(Data excerpts)
== == ==
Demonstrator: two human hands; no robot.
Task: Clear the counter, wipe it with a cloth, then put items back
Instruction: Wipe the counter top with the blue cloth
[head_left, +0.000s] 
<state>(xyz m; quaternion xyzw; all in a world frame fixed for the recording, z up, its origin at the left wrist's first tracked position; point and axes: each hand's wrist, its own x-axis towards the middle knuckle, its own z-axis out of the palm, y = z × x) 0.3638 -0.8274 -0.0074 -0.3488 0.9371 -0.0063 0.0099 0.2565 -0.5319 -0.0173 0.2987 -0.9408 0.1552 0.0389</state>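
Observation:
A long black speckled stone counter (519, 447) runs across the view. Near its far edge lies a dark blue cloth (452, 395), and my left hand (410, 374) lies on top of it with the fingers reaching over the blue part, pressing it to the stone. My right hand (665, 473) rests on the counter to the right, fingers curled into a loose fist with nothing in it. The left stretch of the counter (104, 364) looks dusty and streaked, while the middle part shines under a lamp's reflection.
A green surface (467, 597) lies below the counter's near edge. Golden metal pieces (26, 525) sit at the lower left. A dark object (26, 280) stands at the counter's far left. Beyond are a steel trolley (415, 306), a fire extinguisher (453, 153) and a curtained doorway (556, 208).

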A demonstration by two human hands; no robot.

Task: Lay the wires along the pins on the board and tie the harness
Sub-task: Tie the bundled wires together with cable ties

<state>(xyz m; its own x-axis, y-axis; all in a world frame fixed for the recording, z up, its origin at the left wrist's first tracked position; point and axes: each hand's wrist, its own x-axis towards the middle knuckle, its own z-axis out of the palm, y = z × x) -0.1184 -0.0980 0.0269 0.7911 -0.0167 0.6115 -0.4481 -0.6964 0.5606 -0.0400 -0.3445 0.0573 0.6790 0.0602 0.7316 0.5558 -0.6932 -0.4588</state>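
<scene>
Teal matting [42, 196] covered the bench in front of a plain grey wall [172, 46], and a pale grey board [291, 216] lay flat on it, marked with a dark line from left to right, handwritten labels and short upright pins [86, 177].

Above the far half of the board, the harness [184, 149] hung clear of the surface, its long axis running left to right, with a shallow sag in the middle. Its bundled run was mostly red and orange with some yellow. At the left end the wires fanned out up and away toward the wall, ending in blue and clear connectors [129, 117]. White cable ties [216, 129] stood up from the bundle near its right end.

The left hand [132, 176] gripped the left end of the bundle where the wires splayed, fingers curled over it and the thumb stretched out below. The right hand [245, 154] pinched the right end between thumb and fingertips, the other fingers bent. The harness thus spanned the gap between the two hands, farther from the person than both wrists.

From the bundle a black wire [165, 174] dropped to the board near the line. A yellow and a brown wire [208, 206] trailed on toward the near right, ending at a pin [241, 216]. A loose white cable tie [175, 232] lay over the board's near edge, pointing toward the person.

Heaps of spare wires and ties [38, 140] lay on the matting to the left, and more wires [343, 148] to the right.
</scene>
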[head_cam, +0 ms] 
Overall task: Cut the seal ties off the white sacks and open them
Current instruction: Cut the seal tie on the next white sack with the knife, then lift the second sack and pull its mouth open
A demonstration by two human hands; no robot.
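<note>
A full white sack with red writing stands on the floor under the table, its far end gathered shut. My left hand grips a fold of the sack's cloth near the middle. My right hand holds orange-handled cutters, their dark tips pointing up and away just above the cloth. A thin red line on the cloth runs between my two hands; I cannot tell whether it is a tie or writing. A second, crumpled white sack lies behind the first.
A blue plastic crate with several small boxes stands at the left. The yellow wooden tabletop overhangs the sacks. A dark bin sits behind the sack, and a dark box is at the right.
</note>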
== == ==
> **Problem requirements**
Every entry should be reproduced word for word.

> **Solution**
Demonstrator: two human hands; no robot.
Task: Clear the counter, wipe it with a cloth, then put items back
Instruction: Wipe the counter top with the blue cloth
[head_left, +0.000s] 
<state>(xyz m; quaternion xyzw; all in a world frame fixed for the recording, z up, its origin at the left wrist's first tracked position; point and axes: each hand's wrist, its own x-axis towards the middle knuckle, its own z-axis out of the palm, y = z × x) 0.3638 -0.8274 -0.0074 -0.3488 0.9371 -0.0063 0.0099 0.2565 -0.5319 -0.0173 0.2987 -0.9408 0.1552 0.0389</state>
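Observation:
A long black speckled stone counter (519, 447) runs across the view. Near its far edge lies a dark blue cloth (452, 395), and my left hand (410, 374) lies on top of it with the fingers reaching over the blue part, pressing it to the stone. My right hand (665, 473) rests on the counter to the right, fingers curled into a loose fist with nothing in it. The left stretch of the counter (104, 364) looks dusty and streaked, while the middle part shines under a lamp's reflection.
A green surface (467, 597) lies below the counter's near edge. Golden metal pieces (26, 525) sit at the lower left. A dark object (26, 280) stands at the counter's far left. Beyond are a steel trolley (415, 306), a fire extinguisher (453, 153) and a curtained doorway (556, 208).
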
A demonstration by two human hands; no robot.

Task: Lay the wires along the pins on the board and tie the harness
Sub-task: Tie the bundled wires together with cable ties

<state>(xyz m; its own x-axis, y-axis; all in a world frame fixed for the recording, z up, its origin at the left wrist's first tracked position; point and axes: each hand's wrist, its own x-axis towards the middle knuckle, its own z-axis out of the palm, y = z × x) -0.1184 -0.0980 0.0269 0.7911 -0.0167 0.6115 -0.4481 -0.6964 0.5606 -0.0400 -0.3445 0.0573 0.6790 0.0602 0.7316 0.5558 -0.6932 -0.4588</state>
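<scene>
Teal matting [42, 196] covered the bench in front of a plain grey wall [172, 46], and a pale grey board [291, 216] lay flat on it, marked with a dark line from left to right, handwritten labels and short upright pins [86, 177].

Above the far half of the board, the harness [184, 149] hung clear of the surface, its long axis running left to right, with a shallow sag in the middle. Its bundled run was mostly red and orange with some yellow. At the left end the wires fanned out up and away toward the wall, ending in blue and clear connectors [129, 117]. White cable ties [216, 129] stood up from the bundle near its right end.

The left hand [132, 176] gripped the left end of the bundle where the wires splayed, fingers curled over it and the thumb stretched out below. The right hand [245, 154] pinched the right end between thumb and fingertips, the other fingers bent. The harness thus spanned the gap between the two hands, farther from the person than both wrists.

From the bundle a black wire [165, 174] dropped to the board near the line. A yellow and a brown wire [208, 206] trailed on toward the near right, ending at a pin [241, 216]. A loose white cable tie [175, 232] lay over the board's near edge, pointing toward the person.

Heaps of spare wires and ties [38, 140] lay on the matting to the left, and more wires [343, 148] to the right.
</scene>
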[head_cam, +0 ms] 
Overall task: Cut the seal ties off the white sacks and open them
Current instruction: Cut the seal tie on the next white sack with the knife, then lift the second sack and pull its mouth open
A demonstration by two human hands; no robot.
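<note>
A full white sack with red writing stands on the floor under the table, its far end gathered shut. My left hand grips a fold of the sack's cloth near the middle. My right hand holds orange-handled cutters, their dark tips pointing up and away just above the cloth. A thin red line on the cloth runs between my two hands; I cannot tell whether it is a tie or writing. A second, crumpled white sack lies behind the first.
A blue plastic crate with several small boxes stands at the left. The yellow wooden tabletop overhangs the sacks. A dark bin sits behind the sack, and a dark box is at the right.
</note>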

The exercise is finished.